– С обвинительным заключением знакомы? – невыносимо скучным голосом спрашивает меня председатель суда. – Виновной себя признаете? Нет? Но вот свидетели же показывают…
Он перелистывает страницы пухлого «дела» и цедит сквозь зубы:
– Вот, например, свидетель Козлов…
– Козлова. Это женщина, притом подлая женщина.
– Да, Козлова. Или вот свидетель Дьяченко…
– Дьяконов…
– Да. Вот они утверждают…
Что именно они утверждают, председатель суда узнать не удосужился. Прерывая сам себя, он снова обращается ко мне:
– К суду у вас вопросов нет?
– Есть. Мне предъявлен 8-й пункт 58-й статьи. Это обвинение в терроре. Я прошу назвать мне фамилию того политического деятеля, на которого я, по вашему мнению, покушалась.
Судьи некоторое время молчат, удивленные нелепой постановкой вопроса. Они укоризненно глядят на любопытную женщину, задерживающую их «работу». Затем тот, что убелен сединами, мямлит:
– Вы ведь знаете, что в Ленинграде был убит товарищ Киров?
– Да, но ведь его убила не я, а некто Николаев. Кроме того, я никогда не жила в Ленинграде. Это, кажется, называется «алиби»?
– Вы что, юрист? – уже раздраженно бросает седой.
– Нет, педагог.
– Что же вы казуистикой-то занимаетесь? Не жили в Ленинграде!.. Убили ваши единомышленники. Значит, и вы несете за это моральную и уголовную ответственность.
– Суд удаляется на совещание, – бурчит под нос председатель. И все участники «действа» встают, лениво разминая затекшие от сидения члены.

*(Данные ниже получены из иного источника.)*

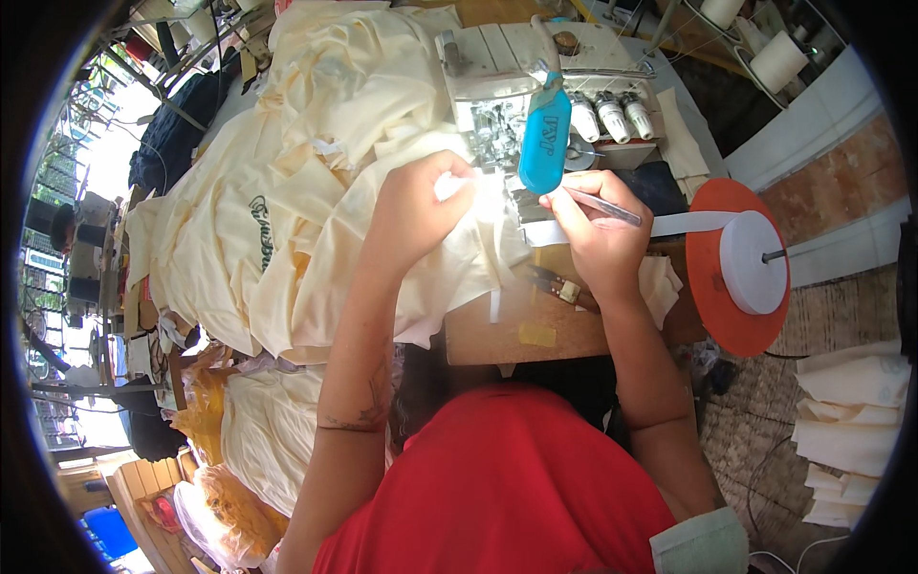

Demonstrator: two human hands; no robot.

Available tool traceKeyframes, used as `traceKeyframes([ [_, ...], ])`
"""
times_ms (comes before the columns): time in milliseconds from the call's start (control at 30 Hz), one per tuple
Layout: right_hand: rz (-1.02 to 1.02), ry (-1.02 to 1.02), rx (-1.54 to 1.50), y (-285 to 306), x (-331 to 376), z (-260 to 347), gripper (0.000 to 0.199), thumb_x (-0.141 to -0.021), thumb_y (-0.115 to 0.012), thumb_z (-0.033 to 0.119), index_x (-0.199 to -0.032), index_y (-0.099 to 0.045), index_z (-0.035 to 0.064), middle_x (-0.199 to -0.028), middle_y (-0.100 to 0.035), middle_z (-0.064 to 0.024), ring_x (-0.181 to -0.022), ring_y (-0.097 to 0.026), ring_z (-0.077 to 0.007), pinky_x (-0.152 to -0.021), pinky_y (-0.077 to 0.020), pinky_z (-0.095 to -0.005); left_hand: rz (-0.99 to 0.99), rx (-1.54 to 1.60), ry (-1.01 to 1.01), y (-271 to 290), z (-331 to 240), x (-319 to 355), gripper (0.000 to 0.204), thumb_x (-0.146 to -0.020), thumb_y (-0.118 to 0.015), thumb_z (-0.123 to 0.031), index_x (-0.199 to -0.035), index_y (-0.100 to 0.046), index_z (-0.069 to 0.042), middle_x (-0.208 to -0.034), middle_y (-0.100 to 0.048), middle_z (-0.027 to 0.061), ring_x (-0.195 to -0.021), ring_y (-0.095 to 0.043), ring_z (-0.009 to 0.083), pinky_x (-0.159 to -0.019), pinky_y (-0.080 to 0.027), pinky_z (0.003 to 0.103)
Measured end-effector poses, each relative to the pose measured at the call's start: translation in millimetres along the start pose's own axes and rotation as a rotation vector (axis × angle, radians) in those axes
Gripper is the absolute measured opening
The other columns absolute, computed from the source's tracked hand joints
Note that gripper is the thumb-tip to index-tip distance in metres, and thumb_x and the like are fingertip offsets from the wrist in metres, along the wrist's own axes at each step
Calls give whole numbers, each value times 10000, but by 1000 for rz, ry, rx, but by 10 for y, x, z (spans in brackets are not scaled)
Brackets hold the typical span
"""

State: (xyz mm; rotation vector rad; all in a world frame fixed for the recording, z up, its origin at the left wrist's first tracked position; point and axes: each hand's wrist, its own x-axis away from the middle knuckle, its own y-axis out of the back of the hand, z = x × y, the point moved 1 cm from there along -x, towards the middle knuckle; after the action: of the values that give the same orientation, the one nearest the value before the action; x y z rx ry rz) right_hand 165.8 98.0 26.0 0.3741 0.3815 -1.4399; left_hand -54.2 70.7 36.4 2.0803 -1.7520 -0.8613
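Cream cloth [325, 182] is heaped over the left side of the sewing machine [502, 72] and its table. My left hand [421, 206] is closed on a fold of this cloth, beside the needle area, where strong lamp glare washes out the detail. In my right hand [612, 230] a pair of metal tweezers [607, 205] is gripped, tips toward the machine. White tape [684, 223] runs from a roll [751, 263] on an orange disc [712, 325], behind my right hand, to the machine. A blue lamp-like piece [546, 143] hangs between my hands.
Thread snips [559, 285] lie on the brown table edge [478, 340] below my right hand. Thread cones [779, 62] stand at the far right. Folded cream pieces [851, 411] are stacked at right; more cloth [273, 430] and plastic bags [229, 512] sit at lower left.
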Motion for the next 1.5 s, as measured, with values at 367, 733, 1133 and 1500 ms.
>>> traceKeyframes([
  [367, -35, -5, 56, -112, -30, -119, 77, -833, -740, -4, -891, -690, -14, -773, -721, -72, -712, -675, -92, -625, -515, -252, 0, -21, -19, -2, 35, -125, 212, -815, -702, -212, -916, -687, -26, -784, -688, 133, -629, -629, 214, -651, -495, 331],
  [733, -79, 54, 109, -206, 34, -116, 72, -859, -735, -10, -899, -677, -23, -818, -744, -86, -749, -702, -104, -659, -536, -245, -19, -98, 142, -42, -21, -193, 251, -791, -721, -238, -907, -702, -16, -802, -695, 163, -711, -671, 269, -705, -516, 362],
  [1133, -126, 172, 282, -138, 85, 9, 81, -859, -712, -39, -925, -666, -34, -866, -725, -100, -777, -681, -116, -698, -537, -267, -7, -96, 192, -51, -12, -256, 293, -771, -740, -256, -913, -698, -3, -808, -691, 169, -732, -674, 282, -706, -518, 358],
  [1500, 191, 101, 646, -165, 842, 117, 121, -878, -682, 111, -953, -641, 24, -927, -625, -164, -769, -653, -362, -701, -530, -449, -236, -213, -431, -15, 12, 762, 353, -780, -743, -50, -1121, -651, -32, -1191, -657, 160, -1143, -635, 327, -952, -517, 418],
])
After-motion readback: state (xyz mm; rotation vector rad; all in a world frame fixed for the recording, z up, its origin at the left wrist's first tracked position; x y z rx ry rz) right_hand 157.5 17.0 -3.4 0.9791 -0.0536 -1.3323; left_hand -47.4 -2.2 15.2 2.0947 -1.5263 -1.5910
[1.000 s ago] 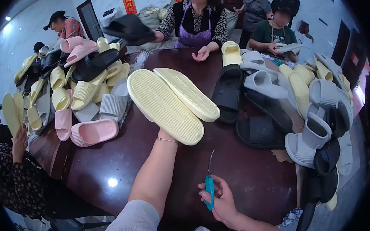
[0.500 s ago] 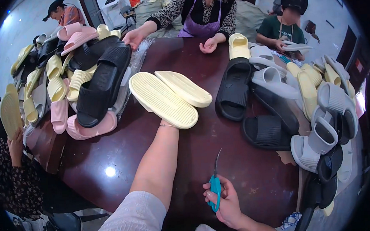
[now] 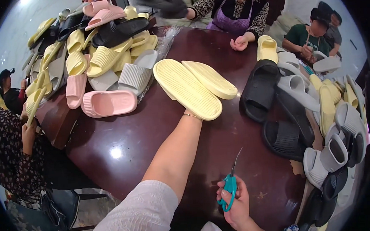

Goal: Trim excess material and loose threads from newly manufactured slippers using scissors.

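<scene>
Clamped under the left hand [image 3: 192,115] near the frame's middle is a pair of pale yellow slippers [image 3: 194,86], soles up, side by side on the dark red worktop [image 3: 123,139]; the hand itself is mostly hidden beneath the nearer sole, so only the wrist with its thin bracelet shows. Heaps of slippers fill both sides: pink, grey, yellow and black ones in the slipper pile [image 3: 93,49] at upper left, black and grey ones in the stack of slippers [image 3: 302,117] along the right. At lower centre the right hand [image 3: 235,205] is closed round the teal handles of small scissors [image 3: 229,184], blades together and pointing up toward the pair. I'd judge trimming goes best with the pair held steady and the blades brought close before opening.
</scene>
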Demonstrator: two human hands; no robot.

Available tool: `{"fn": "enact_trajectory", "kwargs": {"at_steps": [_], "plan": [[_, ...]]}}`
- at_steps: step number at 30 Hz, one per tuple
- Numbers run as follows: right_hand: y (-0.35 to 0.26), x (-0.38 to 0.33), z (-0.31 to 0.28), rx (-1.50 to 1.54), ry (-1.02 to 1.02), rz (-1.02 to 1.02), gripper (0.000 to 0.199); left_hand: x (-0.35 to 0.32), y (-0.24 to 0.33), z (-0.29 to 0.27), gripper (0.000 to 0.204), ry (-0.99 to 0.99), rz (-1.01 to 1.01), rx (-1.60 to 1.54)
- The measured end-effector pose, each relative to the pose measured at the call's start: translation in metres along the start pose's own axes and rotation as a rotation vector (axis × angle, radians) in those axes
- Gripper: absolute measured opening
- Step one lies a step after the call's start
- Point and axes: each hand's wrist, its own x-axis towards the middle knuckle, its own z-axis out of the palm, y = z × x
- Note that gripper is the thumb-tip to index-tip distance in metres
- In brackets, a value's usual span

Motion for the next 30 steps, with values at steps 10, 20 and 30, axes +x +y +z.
{"fn": "enact_trajectory", "kwargs": {"at_steps": [10, 20, 30], "plan": [[0.001, -0.001, 0.001, 0.051, -0.013, -0.048, 0.048, -0.003, 0.013, 0.001, 0.049, -0.134, 0.027, 0.179], [-0.014, -0.010, -0.003, 0.071, -0.057, -0.182, 0.044, -0.108, 0.057, 0.088, 0.032, -0.453, 0.448, 0.815], [-0.037, -0.001, -0.012, 0.117, 0.087, -0.431, 0.044, -0.233, 0.057, 0.070, 0.025, -0.757, 0.920, 2.165]]}}
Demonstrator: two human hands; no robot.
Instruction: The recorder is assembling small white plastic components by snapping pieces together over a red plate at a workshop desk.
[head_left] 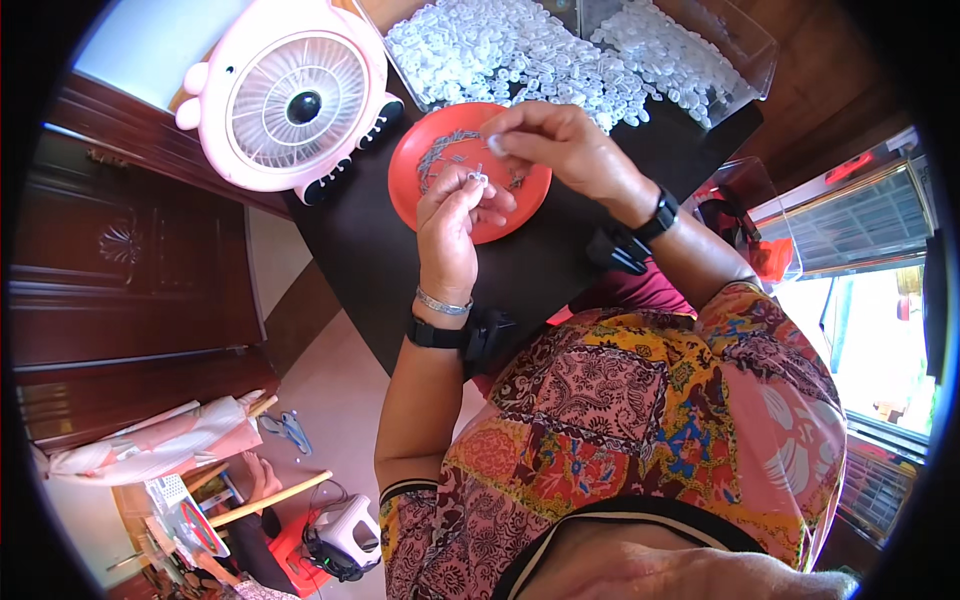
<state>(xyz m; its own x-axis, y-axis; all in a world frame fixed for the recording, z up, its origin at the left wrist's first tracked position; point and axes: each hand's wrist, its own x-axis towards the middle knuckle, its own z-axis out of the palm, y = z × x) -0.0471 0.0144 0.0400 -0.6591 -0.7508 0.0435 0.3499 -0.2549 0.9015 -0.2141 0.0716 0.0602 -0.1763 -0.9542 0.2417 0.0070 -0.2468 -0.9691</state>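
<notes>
Over a round red plate (pixel 405 190), both my hands are raised close together. My left hand (pixel 450 220) pinches a small white plastic clip (pixel 478 179) between thumb and fingertips, and a thin grey pin-like bit stands up from it. My right hand (pixel 575 150), just to the right and farther off, has thumb and index finger closed on another small whitish piece (pixel 496 146), partly hidden by the fingers. Thin grey nails (pixel 437 155) lie in a loose curved heap in the plate. Behind the plate, a clear bin (pixel 765 75) holds heaped white plastic clips (pixel 500 50).
A pink animal-shaped fan (pixel 215 100) stands at the left of the dark table (pixel 350 240). Below left are blue-handled scissors (pixel 288 432), a white-and-red stool (pixel 345 530) and another person's bare feet (pixel 262 478). A clear container with red contents (pixel 772 258) sits at the right.
</notes>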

Я снова смотрю на круглые часы. Нет, покурить они не успели. Не прошло и двух минут, как весь синклит снова на своих местах. И у председателя в руках большой лист бумаги. Отличная плотная бумага, убористо исписанная на машинке. Длинный текст. Чтобы его перепечатать, надо минимум минут двадцать. Это приговор. Это государственный документ о моих преступлениях и о следующем за ними наказании. Он начинается торжественными словами: «Именем Союза Советских Социалистических Республик…» Потом идет что-то длинное и невразумительное. А-а-а, это та самая «присказка», что была и в обвинительном заключении. Те же «имея целью реставрацию капитализма…» и «подпольная террористическая…» Только вместо «обвиняется» теперь везде: «считать установленным».
Кажется, он немного гундосит, этот председатель. И как медленно он читает. Перевернул страницу. Сейчас… Вот сейчас скажет: «К высшей мере…»
Опять шорох листьев. На секунду кажется, что это все в кино. Я играю роль. Ведь немыслимо же поверить, что меня на самом деле скоро убьют. Ни с того ни с сего… Меня, мамину Женюшку, Алешину и Васину мамулю… Да кто дал им право?
Мне кажется, что это я кричу. Нет. Я молчу и слушаю. Я стою совсем спокойно, а все то страшное, что происходит, – это внутри.
На меня надвигается какая-то темнота. Голос чтеца сквозь эту тьму просачивается ко мне, как далекий мутный поток. Сейчас меня захлестнет им. Среди этого бреда вдруг отчетливо различаю совершенно реальный поступок конвоиров, стоящих у меня по сторонам. Они сближают руки у меня за спиной. Это чтобы я не стукнулась об пол, когда буду падать. А разве я обязательно должна упасть? Ну да, у них, наверно, опыт. Наверно, многие женщины падают в обморок, когда им прочитывают «высшую меру».
Темнота снова надвигается. Сейчас захлестнет совсем. И вдруг…
Что это? Что он сказал? Точно ослепительный зигзаг молнии прорезает сознание. Он сказал… Я не ослышалась?
…К десяти годам тюремного заключения со строгой изоляцией и с поражением в правах на пять лет…
Все вокруг меня становится светлым и теплым. Десять лет! Это значит – жить!
…И с конфискацией всего лично ей принадлежащего имущества…
Жить! Без имущества! Да на что мне оно? Пусть конфискуют! Они ведь разбойники, как же им без чужого имущества! Мое-то им вряд ли пригодится… Ну книги, ну платья… Даже приемника у нас нет. Ведь мой-то муж – настоящий старый коммунист, ему не нужны были ваши «бьюики» и «мерседесы»… Десять лет… И вы думаете еще десять лет разбойничать тут, судаки маринованные? Вы всерьез надеетесь, что в партии не найдется людей, которые схватят вас за руку? А я знаю – есть такие люди… И рано или поздно – конец вам придет… И ради того, чтобы увидеть этот конец, надо жить. Пусть в тюрьме, все равно! Жить!